Manufacturers are helping spread interest through line extensions. After the success of its YoBaby Organic Yogurt, Stonyfield launched its YoMommy line in January, which contains folic acid and DHA for pregnant women.
“I think a lot of surge within yogurts is a better understanding among consumers of probiotics. In the past, consumers heard about probiotics in relation to bacteria and would shy away from trying products,” said Mike Johnson, vice president of sales for Stonyfield Farm in Londonderry, N.H.
Meanwhile, Dannon is trying to draw attention to Activia and its other functional products with multi-pack products and color codes on supermarket shelves. For example, shoppers looking for yogurts for digestive health will find Activia in a green section in the dairy case, according to Neuwirth.
“With our functional products especially, we've incorporated into our retail strategy new packaging, heavily emphasizing multi-packs with strong color codes to create these shelf blocks,” he said.
But enough about yogurt. Nielsen figures reported sales of milk with probiotics at $117.6 million, with an increase of nearly 14% in supermarkets for the 52 weeks ending Dec. 29. Omega-3 and added fiber are likewise being promoted on labels.
A growing number of brands are making their way onto shelves.
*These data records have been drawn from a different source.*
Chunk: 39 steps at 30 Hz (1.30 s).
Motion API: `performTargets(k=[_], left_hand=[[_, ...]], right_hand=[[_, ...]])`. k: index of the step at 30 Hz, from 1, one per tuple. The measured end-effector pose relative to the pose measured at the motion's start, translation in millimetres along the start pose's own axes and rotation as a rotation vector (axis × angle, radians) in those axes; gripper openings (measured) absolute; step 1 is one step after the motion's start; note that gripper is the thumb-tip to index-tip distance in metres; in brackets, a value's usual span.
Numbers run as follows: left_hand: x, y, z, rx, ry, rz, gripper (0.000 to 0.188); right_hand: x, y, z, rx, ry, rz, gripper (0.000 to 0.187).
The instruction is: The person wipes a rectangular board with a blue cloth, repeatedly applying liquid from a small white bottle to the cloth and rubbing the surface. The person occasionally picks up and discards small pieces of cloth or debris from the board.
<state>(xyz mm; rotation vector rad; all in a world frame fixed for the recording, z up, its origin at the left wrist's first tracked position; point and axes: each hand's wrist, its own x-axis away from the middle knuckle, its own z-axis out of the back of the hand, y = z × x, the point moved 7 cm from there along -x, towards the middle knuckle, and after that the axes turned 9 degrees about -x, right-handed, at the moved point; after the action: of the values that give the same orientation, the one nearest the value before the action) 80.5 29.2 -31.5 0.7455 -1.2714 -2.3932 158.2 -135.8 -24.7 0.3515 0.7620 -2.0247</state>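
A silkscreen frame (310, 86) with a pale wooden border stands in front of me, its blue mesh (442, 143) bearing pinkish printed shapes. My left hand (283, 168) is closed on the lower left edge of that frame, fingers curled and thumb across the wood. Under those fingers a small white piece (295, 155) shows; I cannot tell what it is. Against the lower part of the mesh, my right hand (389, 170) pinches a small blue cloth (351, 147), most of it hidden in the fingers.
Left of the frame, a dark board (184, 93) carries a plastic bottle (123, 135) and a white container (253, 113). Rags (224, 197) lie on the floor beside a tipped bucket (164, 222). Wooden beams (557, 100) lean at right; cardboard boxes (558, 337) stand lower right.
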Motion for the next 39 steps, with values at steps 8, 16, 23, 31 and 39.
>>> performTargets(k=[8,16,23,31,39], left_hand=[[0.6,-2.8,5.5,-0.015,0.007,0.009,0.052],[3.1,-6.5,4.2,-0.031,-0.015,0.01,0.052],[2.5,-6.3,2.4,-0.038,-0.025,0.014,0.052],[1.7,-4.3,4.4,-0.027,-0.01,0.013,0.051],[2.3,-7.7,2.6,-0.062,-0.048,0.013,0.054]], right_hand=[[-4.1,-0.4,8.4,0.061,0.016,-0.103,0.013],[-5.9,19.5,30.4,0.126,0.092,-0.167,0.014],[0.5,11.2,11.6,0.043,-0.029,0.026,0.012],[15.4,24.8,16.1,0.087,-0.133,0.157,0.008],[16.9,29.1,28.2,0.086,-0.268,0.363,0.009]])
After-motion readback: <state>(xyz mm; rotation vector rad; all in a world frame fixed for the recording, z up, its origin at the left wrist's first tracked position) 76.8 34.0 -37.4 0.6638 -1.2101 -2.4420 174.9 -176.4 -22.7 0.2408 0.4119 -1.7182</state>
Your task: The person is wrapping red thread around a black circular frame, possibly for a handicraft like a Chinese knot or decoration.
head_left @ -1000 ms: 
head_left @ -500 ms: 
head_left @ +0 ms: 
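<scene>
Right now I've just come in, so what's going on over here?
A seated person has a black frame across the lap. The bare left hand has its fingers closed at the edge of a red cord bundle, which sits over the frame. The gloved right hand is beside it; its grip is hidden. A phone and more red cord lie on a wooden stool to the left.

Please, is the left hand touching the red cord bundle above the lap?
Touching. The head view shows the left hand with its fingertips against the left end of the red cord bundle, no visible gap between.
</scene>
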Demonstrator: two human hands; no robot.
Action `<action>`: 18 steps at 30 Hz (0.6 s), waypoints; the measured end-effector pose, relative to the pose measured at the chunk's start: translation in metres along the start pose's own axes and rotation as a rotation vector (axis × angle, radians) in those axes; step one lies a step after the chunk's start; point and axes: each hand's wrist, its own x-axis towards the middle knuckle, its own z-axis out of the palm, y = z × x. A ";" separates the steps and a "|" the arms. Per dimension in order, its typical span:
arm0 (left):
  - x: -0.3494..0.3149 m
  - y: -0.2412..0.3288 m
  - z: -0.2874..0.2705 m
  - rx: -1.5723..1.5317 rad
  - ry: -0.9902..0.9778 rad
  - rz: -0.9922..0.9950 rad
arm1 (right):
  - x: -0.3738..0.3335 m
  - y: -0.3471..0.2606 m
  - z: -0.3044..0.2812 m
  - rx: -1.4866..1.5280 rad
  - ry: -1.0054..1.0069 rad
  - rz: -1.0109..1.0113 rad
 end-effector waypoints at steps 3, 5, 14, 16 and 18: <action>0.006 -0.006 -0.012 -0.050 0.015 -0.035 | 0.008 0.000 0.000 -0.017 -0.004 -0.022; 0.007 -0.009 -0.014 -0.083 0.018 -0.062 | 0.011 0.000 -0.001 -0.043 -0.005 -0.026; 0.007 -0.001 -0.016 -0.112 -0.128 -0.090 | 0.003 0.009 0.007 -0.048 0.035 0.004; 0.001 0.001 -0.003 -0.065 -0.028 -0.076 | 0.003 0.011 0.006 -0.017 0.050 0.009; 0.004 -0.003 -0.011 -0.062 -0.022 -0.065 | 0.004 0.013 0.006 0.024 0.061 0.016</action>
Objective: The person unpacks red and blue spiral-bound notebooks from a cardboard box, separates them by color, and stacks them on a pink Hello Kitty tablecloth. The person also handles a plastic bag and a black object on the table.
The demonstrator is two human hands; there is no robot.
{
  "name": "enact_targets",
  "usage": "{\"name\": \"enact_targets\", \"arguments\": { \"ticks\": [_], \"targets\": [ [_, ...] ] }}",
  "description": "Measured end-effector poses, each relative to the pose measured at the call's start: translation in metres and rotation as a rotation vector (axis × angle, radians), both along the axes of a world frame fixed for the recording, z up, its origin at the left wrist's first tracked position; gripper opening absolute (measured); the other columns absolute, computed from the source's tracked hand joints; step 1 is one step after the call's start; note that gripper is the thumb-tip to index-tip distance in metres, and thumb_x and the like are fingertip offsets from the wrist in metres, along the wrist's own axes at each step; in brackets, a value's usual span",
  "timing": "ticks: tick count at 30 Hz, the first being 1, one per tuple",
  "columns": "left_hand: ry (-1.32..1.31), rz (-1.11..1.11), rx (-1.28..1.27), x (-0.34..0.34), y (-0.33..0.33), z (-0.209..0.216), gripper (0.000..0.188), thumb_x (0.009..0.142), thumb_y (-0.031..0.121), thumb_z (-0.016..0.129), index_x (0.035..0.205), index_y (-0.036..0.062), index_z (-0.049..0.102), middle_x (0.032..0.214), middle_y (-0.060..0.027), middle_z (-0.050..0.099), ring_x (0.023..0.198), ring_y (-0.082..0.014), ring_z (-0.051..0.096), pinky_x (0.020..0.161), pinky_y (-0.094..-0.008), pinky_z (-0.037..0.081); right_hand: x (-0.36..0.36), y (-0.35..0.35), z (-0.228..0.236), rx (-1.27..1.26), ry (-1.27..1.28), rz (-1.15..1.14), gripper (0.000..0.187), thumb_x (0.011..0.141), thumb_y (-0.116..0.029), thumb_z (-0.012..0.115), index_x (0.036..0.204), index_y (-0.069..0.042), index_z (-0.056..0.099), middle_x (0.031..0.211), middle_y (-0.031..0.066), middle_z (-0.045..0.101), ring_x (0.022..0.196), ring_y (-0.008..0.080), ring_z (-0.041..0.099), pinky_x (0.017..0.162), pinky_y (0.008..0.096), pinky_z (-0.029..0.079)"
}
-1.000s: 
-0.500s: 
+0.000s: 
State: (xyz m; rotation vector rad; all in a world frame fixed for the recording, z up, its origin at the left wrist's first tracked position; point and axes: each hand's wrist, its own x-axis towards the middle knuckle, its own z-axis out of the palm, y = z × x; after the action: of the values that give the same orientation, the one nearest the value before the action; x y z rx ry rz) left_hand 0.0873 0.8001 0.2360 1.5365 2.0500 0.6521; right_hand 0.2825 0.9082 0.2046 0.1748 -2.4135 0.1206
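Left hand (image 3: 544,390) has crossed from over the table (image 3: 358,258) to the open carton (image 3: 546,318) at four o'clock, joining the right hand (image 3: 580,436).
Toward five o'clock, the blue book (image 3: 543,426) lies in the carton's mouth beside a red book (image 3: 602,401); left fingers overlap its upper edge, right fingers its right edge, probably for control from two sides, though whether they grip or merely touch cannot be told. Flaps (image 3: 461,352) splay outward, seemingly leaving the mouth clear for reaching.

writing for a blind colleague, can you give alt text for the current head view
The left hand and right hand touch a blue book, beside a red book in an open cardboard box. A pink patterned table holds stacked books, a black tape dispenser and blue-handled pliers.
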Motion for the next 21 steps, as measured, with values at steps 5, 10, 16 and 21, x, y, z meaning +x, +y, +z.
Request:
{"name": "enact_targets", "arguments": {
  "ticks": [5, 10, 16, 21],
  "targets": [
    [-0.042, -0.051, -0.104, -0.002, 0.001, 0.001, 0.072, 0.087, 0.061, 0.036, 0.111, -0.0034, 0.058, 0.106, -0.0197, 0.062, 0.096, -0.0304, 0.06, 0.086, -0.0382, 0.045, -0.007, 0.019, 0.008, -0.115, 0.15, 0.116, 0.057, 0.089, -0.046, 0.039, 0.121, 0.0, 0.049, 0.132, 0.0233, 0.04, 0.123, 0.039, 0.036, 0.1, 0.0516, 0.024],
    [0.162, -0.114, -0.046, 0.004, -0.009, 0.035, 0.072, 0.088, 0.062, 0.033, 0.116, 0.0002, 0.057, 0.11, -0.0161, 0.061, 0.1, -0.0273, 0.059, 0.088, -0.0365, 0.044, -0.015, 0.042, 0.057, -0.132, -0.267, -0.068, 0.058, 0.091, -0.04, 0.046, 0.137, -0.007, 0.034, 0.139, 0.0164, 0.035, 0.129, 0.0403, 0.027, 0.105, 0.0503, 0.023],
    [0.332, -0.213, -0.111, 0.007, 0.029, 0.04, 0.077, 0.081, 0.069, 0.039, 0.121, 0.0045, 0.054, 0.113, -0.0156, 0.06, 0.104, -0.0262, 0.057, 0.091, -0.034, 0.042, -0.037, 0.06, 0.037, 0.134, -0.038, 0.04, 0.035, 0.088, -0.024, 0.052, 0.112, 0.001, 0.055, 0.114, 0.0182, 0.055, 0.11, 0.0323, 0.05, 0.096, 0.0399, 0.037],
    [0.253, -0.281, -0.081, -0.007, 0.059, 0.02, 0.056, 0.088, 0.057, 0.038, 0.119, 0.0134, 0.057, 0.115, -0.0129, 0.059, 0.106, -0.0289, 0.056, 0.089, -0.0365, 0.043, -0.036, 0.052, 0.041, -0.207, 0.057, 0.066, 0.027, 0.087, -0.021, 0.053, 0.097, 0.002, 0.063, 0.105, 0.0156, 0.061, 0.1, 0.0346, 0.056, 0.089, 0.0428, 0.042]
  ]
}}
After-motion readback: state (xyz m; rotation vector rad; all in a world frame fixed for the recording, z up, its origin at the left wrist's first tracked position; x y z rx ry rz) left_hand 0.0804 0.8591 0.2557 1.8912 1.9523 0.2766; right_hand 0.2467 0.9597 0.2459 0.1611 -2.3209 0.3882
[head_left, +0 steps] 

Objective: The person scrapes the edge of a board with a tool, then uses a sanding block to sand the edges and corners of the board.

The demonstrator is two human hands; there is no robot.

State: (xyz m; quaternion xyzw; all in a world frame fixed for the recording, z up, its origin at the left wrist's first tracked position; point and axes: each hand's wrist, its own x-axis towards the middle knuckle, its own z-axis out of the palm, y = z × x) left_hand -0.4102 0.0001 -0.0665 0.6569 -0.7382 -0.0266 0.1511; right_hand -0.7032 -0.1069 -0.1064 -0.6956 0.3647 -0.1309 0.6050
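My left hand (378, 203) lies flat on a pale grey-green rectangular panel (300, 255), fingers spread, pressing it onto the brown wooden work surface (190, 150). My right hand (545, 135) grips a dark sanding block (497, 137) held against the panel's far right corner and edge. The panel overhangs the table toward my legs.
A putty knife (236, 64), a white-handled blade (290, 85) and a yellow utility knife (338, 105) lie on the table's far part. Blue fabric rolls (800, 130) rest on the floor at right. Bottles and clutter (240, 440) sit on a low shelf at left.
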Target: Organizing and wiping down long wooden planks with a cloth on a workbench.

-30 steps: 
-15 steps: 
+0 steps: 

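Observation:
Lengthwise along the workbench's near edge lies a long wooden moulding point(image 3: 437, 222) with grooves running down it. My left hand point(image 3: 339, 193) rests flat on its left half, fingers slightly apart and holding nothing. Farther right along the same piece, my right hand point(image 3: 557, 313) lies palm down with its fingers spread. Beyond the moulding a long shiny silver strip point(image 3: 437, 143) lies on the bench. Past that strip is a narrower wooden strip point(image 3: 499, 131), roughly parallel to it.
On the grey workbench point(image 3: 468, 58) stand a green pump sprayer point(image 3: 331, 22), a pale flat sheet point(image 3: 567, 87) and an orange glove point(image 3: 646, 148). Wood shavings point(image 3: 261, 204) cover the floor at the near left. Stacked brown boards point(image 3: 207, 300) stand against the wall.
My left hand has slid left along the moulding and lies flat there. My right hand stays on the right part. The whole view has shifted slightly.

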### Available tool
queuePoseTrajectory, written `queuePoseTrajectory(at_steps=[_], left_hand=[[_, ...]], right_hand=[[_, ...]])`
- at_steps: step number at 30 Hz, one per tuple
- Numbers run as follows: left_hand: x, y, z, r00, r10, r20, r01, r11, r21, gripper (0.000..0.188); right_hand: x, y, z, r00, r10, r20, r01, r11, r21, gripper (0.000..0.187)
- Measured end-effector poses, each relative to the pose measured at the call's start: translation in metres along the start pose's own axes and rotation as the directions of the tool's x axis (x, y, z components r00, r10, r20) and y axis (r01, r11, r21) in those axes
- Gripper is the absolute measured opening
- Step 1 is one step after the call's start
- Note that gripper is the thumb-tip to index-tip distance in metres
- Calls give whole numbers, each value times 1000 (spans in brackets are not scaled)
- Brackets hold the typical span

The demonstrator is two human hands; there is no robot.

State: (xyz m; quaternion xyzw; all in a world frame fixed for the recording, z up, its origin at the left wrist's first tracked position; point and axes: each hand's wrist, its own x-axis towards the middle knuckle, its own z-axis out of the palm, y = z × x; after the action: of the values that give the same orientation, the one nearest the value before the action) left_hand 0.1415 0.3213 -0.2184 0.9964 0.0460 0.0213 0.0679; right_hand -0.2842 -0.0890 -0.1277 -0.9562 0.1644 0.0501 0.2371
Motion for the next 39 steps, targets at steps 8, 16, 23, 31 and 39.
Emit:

There's Nurture, a milk fortified with acidophilus and bifidus cultures, made by Mayfield Dairy, an Athens, Tenn.-based division of Dean Foods. The company claims the addition of probiotics helps Nurture boost immunity. Nurture was launched last May, and currently is distributed to a number of food stores nationwide. It already accounts for 7% of the company's total sales.
“In the past 12 months, the price of milk has been so high that everything is performing terribly. Nurture is the only thing in our line that has not seen a decrease,” said Scottie Mayfield, Mayfield's president.
Omega-3 fatty acids, which have been shown to improve heart health and brain function, are being added to cow's milk, too. One processor, Kemps in St. Paul, Minn., recently launched Kemps Plus, a line of three milks that deliver specific health benefits. One of them is Kemps Plus Healthy Lifestyle, a 1% milk with the omega-3 fatty acids EPA and DHA.
The cows used by Grass Point Farms in Thorp, Wis., produce milk, cheese and butter that are said to be naturally higher in omega-3 and omega-6 fatty acids as a result of their eating grass, rather than grain.
“There is a tremendous amount of scientific research on grass-fed dairy. Those sought-after health benefits are naturally occurring, because of the diet of the cow,” said Chad Pawlak, president of Grass Point Farms.
While Grass Point's cheese and butter have been sold in supermarkets for a few years, the company is working more closely with supermarket dietitians on a nationwide rollout of its milk.
- Merchandise functional yogurts and milks in line with traditional products. Shoppers can miss them if they are relegated to a special section.
- Safety and quality come first. Make code-date checks and product rotation an absolute must.
- Call out products with functional benefits. Work with suppliers to adjust planograms that ease the confusion factor as shoppers search for products.